A young man named Heber Grant received a patriarchal blessing in his teenage years that told him he would be called to the ministry in his youth. Heber grew up in the Utah Territory in the latter part of the 19th century, and this was not the time when you sent in an application and said, “I’m ready, call me.” This was the time when you showed up at General Conference, and you would hear your name called to serve somewhere. Heber had this promise in his blessing, and he thought, “Great, I’ll be watching for this.” He knew about other young men like Joseph F. Smith, who had been sent on a mission when he was 15, as there were no standardized ages back then. So, he was excited.
Heber went to General Conference when he was 15, then 17, 18, and still did not receive a call. People around him—his friends, his peers—received calls, but he kept going, at age 21, 23, and 24, and still his name was not called from the pulpit to serve a mission. He went back to the text of his blessing and began to feel frustrated. He read it and thought, “What is going on here? It says I’ll be called to the ministry in my youth, and it hasn’t happened.”
As often happens, he entered a thought process where he began wondering about his blessing. He thought, “Maybe this is a mistake. Maybe the rest of the blessing is okay, but the patriarch just made a mistake on this one.” He rationalized that it was okay for a mistake to happen every now and then. But then he started to wonder, “Well, if this is a mistake, how do I know that the rest of it isn’t a mistake? What if every patriarch in the Church is just out there making stuff up, and none of this is inspired? What if the President of the Church isn’t inspired?” His thoughts spiraled in these directions as he wrestled with this unfulfilled promise.

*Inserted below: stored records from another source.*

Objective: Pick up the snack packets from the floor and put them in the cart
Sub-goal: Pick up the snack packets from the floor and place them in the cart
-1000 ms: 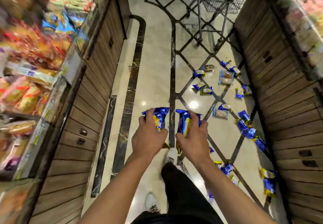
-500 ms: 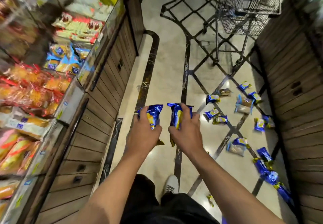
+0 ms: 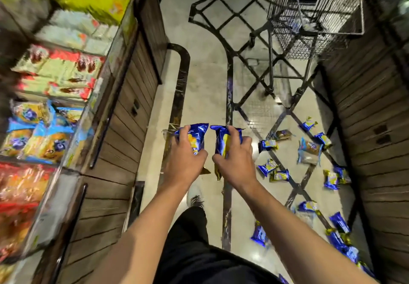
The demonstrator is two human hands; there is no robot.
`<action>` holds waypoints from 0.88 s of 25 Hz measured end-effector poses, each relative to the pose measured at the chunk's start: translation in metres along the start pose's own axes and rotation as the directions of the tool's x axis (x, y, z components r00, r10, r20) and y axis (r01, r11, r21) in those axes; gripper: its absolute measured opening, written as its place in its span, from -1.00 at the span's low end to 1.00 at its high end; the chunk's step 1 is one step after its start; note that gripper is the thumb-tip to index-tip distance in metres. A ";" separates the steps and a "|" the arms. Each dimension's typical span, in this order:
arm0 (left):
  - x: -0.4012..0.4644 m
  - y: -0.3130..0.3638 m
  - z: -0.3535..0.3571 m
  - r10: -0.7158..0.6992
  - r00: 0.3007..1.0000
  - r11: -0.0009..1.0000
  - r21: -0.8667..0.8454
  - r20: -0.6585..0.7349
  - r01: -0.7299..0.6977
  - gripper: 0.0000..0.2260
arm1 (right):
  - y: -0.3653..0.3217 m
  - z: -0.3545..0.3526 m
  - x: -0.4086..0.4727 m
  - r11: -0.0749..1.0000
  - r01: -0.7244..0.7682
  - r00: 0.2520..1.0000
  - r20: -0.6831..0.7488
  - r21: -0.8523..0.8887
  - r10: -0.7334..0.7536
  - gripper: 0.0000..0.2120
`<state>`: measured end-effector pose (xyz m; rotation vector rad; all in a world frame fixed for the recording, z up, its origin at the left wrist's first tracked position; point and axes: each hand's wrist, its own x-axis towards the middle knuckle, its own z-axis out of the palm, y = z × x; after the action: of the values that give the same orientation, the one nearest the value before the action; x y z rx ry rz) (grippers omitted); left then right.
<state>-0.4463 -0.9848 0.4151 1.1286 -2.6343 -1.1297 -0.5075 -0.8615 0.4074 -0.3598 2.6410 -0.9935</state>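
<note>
My left hand (image 3: pixel 184 159) grips a blue and yellow snack packet (image 3: pixel 197 136), held out in front of me above the floor. My right hand (image 3: pixel 235 162) grips a second blue packet (image 3: pixel 222 144) right beside it. The wire cart (image 3: pixel 316 15) stands ahead at the upper right, well beyond both hands. Several more blue packets (image 3: pixel 269 144) lie scattered on the floor to my right, between me and the cart.
A shelf of packaged snacks (image 3: pixel 53 106) with a wood-panelled base (image 3: pixel 124 133) lines the left side. Another wood-panelled counter (image 3: pixel 376 133) closes the right side. The aisle floor (image 3: pixel 205 80) is pale marble with dark inlaid lines. My leg and shoe (image 3: pixel 194 201) are below.
I have walked forward along the aisle with both packets held. The cart has come closer and larger, and the floor packets have slid down and to the right in view.
</note>
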 end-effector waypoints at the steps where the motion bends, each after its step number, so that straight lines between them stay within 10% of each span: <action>1: 0.028 0.005 -0.002 0.005 1.000 1.000 0.002 0.007 -0.005 -0.34 | -0.010 0.002 0.024 1.000 -0.014 1.000 0.000 0.001 0.014 -0.21; 22: 0.464 0.190 0.028 0.070 0.995 0.992 0.101 0.068 -0.077 -0.34 | -0.077 -0.060 0.483 0.997 -0.064 0.994 -0.085 0.052 0.068 -0.23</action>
<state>-0.9085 -1.1806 0.4181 1.0181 -2.7878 -1.0450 -0.9655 -1.0423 0.4126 -0.2221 2.6807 -1.0737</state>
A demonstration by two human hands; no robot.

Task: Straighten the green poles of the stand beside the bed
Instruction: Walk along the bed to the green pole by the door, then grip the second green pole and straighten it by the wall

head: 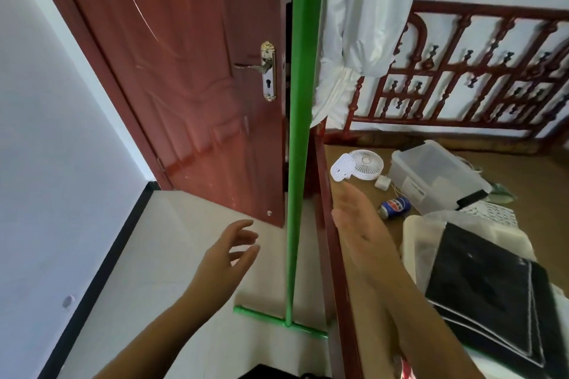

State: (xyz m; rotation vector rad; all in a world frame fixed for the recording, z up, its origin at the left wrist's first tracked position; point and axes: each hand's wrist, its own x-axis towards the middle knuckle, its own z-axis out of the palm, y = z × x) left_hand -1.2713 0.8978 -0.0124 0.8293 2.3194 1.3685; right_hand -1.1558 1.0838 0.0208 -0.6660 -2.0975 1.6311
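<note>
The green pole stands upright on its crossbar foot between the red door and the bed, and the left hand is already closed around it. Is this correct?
Not quite. In the head view the left hand is open with fingers spread, beside the green pole but apart from it. The rest holds: the pole stands on its crossbar foot between the red door and the bed.

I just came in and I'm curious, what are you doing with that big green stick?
A person is standing by the bed, busy with a tall green pole. It rises from a green foot bar on the floor, in front of a red door. Both hands are open and neither one touches the pole: the left hand reaches toward it, and the right hand is over the bed's edge.
</note>
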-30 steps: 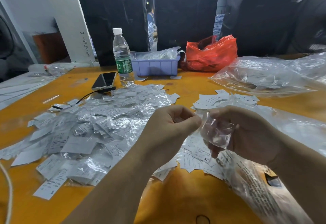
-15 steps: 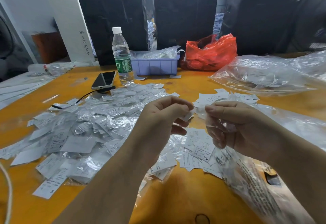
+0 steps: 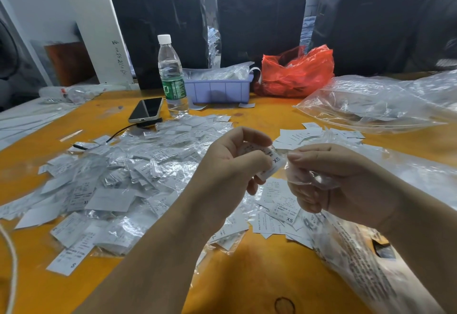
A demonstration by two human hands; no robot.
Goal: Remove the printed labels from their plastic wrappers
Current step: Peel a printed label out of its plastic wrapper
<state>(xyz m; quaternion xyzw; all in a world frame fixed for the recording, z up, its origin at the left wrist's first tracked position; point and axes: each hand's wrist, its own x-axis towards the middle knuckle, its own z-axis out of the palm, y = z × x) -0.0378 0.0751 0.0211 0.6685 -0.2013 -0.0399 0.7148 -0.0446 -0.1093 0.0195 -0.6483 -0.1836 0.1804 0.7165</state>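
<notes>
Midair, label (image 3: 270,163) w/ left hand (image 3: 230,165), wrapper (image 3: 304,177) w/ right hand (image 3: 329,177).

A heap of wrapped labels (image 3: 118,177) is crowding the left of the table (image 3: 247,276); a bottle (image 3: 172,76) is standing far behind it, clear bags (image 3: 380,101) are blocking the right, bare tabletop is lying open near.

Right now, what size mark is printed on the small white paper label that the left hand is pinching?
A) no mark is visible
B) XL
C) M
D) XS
D: the small white paper label, pinched by the left hand, shows the letters XS near its end, beside the clear plastic wrapper that the right hand holds.
</notes>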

One day, while walking down the street in Salt Lake City, carrying this burden of wondering about his blessing, about Church leaders, about the Church, and about the truth of everything he had ever thought about, he was deep in thought. He stopped and suddenly shouted out loud, “Mr. Devil, shut up!”
Now, there are people in Salt Lake City who yell things on the streets today, and we wonder about them. I probably would have wondered about Heber that day, stopping out of the blue and yelling. But he thought to himself and said aloud, “Mr. Devil, shut up! I don’t care if my patriarch made a mistake. I don’t care if every patriarch made a mistake. I know that this is the Lord’s work. I have personal experience with the Lord, and I will do what the Lord wants me to do.”

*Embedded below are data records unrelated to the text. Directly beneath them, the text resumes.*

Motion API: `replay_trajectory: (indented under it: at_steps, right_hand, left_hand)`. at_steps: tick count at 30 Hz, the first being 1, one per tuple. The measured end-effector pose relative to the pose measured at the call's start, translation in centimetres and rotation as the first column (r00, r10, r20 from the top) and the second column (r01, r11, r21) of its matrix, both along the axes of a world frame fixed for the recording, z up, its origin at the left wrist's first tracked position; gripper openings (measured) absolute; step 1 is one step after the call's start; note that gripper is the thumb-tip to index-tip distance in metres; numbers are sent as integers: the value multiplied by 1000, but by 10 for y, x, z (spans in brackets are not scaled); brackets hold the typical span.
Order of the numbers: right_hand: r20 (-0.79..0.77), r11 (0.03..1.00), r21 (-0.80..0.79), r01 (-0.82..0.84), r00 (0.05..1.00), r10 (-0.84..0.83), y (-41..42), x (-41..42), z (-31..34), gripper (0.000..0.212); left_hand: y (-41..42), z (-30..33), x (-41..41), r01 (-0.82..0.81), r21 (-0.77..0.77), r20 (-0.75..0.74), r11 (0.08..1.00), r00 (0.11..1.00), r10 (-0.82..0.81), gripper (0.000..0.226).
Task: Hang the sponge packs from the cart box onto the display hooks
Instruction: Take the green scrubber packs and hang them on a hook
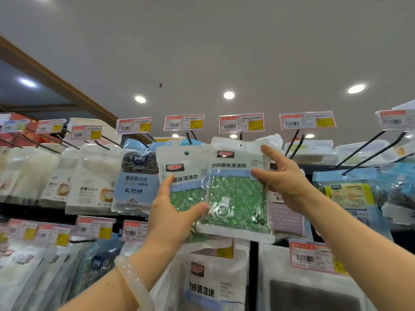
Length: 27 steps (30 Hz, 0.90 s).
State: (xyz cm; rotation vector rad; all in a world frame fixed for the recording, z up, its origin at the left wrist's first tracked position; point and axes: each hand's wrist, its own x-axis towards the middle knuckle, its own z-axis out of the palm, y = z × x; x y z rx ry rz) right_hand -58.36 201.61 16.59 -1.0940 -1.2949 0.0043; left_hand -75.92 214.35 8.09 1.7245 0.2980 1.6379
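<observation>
A person's two bare hands work a green sponge pack (235,194) at the top row of a store display, under a white ceiling with round lights. The right hand (285,178) holds the pack's upper right edge, thumb on the front and forefinger stretched up toward the top corner, so that grip is narrow and closed on the pack. The left hand (173,212), with a pale bangle (137,281) at the wrist, supports the pack's lower left corner with the thumb and also overlaps a second green sponge pack (184,178) hanging just to the left; its grip is loosely curled against both. The held pack's top hole sits just below a dark display hook (240,136), beneath a red-bordered price tag (241,122); whether the hook is through the hole cannot be told. Further left along the row hangs a blue steel-wool pack (137,176) beside white cloth packs (89,176). Below, another row of tagged packs hangs, including a white pack with a red logo (206,279).
</observation>
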Motion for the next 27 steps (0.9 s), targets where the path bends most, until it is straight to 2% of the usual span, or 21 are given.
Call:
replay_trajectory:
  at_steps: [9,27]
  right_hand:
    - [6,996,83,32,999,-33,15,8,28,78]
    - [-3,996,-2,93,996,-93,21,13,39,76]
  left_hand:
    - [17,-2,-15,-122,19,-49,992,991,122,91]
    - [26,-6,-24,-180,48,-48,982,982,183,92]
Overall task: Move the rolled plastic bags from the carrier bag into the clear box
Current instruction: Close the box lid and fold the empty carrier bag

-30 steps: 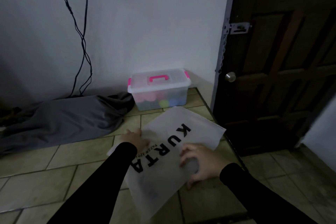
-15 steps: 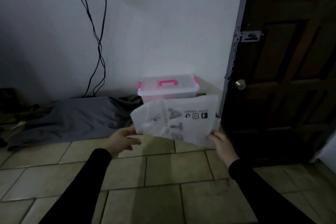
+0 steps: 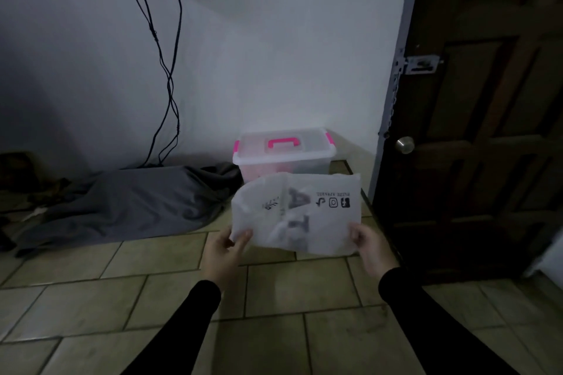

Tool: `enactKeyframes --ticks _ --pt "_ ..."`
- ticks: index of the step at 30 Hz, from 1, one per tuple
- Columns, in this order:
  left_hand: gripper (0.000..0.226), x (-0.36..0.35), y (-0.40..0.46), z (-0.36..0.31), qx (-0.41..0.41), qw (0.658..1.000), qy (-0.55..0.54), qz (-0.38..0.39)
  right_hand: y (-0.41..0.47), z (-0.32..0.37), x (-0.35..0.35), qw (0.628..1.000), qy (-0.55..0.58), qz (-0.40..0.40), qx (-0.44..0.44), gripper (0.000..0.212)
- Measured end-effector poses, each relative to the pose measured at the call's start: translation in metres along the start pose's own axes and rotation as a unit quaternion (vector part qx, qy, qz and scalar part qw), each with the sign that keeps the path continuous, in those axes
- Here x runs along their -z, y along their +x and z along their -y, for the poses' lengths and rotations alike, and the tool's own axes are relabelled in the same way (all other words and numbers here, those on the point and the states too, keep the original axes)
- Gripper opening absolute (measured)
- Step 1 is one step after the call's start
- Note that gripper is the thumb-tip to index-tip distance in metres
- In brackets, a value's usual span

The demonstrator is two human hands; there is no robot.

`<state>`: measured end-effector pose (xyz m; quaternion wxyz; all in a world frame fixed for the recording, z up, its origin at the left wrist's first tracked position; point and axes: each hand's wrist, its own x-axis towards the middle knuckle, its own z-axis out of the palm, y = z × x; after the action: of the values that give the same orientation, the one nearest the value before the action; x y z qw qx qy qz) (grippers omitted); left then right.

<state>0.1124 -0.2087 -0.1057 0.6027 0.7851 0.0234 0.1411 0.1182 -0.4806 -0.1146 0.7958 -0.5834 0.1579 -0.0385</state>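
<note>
I hold a white carrier bag (image 3: pixel 297 211) with black lettering up off the tiled floor, in front of me. My left hand (image 3: pixel 224 248) pinches its lower left corner and my right hand (image 3: pixel 367 245) grips its lower right edge. Just behind the bag, against the wall, stands the clear box (image 3: pixel 285 152) with a pink handle and pink clips; its lid is on. Pink shapes show faintly through the box wall. I cannot make out rolled plastic bags inside the carrier bag.
A grey cloth bundle (image 3: pixel 122 207) lies on the floor to the left of the box. Black cables (image 3: pixel 164 70) hang down the white wall. A dark wooden door (image 3: pixel 487 131) with a round knob (image 3: pixel 404 144) stands at the right.
The carrier bag lay flat on the floor under both hands; both hands have since lifted it upright and turned it over, and my view has tilted up.
</note>
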Motion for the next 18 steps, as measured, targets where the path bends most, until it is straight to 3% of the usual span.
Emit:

Shortly after that, Heber’s name was called over the pulpit—but it was not to be a missionary. As a 25-year-old single man, he was called to be the president of the Tooele Stake. Then, a year later, he was called into the Quorum of the Twelve.

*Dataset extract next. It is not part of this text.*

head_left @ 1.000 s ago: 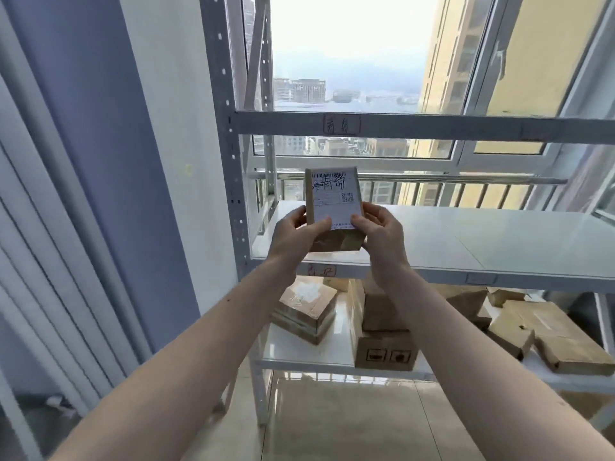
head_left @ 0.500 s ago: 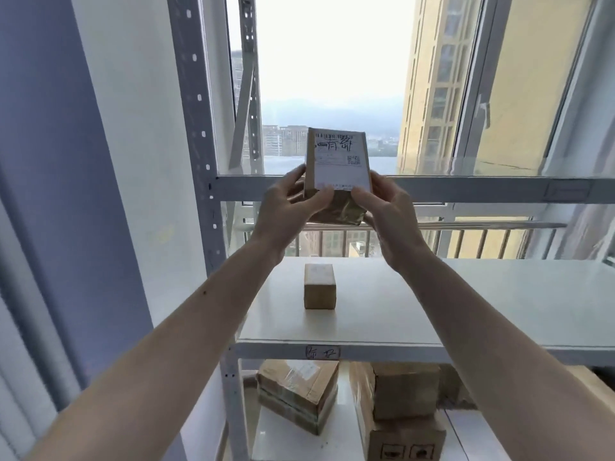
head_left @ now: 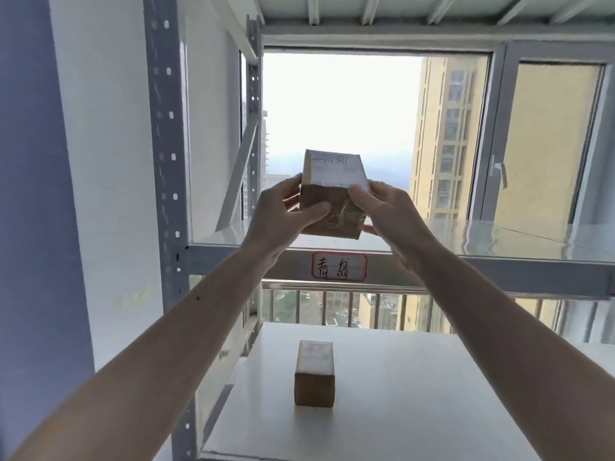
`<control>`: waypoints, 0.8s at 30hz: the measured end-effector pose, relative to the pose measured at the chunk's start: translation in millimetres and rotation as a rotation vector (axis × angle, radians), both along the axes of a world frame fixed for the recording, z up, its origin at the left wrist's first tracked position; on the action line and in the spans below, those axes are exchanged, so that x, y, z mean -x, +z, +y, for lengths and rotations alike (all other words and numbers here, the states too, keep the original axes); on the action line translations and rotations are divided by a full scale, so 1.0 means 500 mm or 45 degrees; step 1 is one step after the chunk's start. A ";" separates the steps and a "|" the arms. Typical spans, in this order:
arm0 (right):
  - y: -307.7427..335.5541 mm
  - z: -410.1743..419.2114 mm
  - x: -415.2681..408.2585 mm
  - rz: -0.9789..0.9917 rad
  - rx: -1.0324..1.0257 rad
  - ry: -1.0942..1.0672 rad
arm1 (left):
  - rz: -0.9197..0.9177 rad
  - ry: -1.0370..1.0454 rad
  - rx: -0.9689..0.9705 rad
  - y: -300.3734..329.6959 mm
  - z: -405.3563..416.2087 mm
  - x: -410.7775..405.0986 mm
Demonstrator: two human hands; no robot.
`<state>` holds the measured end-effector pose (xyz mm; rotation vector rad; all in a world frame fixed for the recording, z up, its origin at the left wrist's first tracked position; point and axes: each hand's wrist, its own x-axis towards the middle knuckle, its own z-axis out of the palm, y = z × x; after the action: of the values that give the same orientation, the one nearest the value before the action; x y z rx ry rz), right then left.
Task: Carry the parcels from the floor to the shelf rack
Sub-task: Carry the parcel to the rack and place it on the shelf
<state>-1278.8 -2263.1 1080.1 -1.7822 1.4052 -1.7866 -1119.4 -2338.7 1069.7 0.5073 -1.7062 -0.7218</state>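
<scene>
A small brown cardboard parcel (head_left: 332, 194) with a white label on top is held up between both hands. My left hand (head_left: 283, 214) grips its left side, my right hand (head_left: 382, 214) its right side. The parcel hovers at the front edge of the upper shelf (head_left: 499, 237) of the grey metal shelf rack (head_left: 166, 161), just above a red-framed handwritten tag (head_left: 339, 266) on the shelf beam. A second small brown parcel (head_left: 314, 372) stands on the white shelf below (head_left: 432, 394).
The rack's perforated left upright stands against a white wall. Behind the rack is a large window (head_left: 339, 128) with a railing and tall buildings outside. Another shelf's underside (head_left: 399, 11) spans the top of the view.
Both hands have raised the parcel from the middle shelf level to the upper shelf's front edge and tilted its label upward. The view has risen with it.
</scene>
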 end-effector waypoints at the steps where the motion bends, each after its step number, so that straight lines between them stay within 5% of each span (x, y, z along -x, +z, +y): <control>1: 0.001 -0.015 0.009 0.017 -0.015 0.002 | -0.009 0.010 0.001 0.001 -0.011 0.004; 24: -0.017 -0.111 0.073 0.509 -0.245 -0.265 | -0.540 0.156 -0.085 -0.002 -0.137 0.001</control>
<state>-1315.5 -2318.4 1071.5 -2.0246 1.9048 -1.3669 -1120.0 -2407.5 1068.5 0.8506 -2.0256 -0.6120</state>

He then went back and looked at his blessing and realized, “Oh, it hadn’t called me on a mission in my youth. It called me to the ministry, and this is the ministry that God has for me.” That was the realization he came to.

A lot of times, when we’re thinking about the timing of our blessings, we are using the cultural clocks around us. Heber was comparing himself to other people in his culture. “Well, there are young men who get called on missions; that’s the thing that’s supposed to happen to me. In my culture, people get married at this age. In my culture, this happens at this time.” That was his benchmark—what was happening to the people around him. His benchmark wasn’t, “What’s the Lord’s time? What is the time the Lord has appointed for this promise to be fulfilled?”
One interesting thing that happens is that, often, time is the most visible thing we wrestle with in our blessing because we think, “It’s too late; it’s passed.” But Heber’s experience reminds us that sometimes time is just the thing that gets our attention and reveals that we don’t understand things the way God understands them. This wasn’t a timing issue; it was an understanding issue. But timing caused him stress, and he later realized that he had been understanding it wrong. Time was just what he saw on the surface.
It’s Not a Timeline
Don’t think about your patriarchal blessing as a timeline. It’s not spelled out there. President Monson said to think of it more like a center line in the middle of the road. If you’re driving out in the backcountry where it’s really dark with no streetlights, there’s a line up the center of the road. If you stay close to that, even though you may not be able to see the edge, you know you’ll make it. So, your blessing is less of a timeline and more of a center line. You won’t find promises in there tied to culturally specific dates; instead, you’ll find broad outlines that give you guidance and direction as you begin to understand the Lord’s time.
There are some implications for this, and this one is really hard. When we see a gap in our blessing and the timeline doesn’t add up for us, we think something’s missing. We have to resist the urge to fill in the gap. Humans, for whatever reason, hate gaps, holes, and vacuums. We want to fill them in with something. But if it’s not the will of the Lord in His appointed time, we’re filling it in with our own assumptions, culture, or thoughts. We’ve got to train ourselves not to fill in those gaps and say, “You know what? I don’t know what that means. There’s a gap here, and I’m okay with it.”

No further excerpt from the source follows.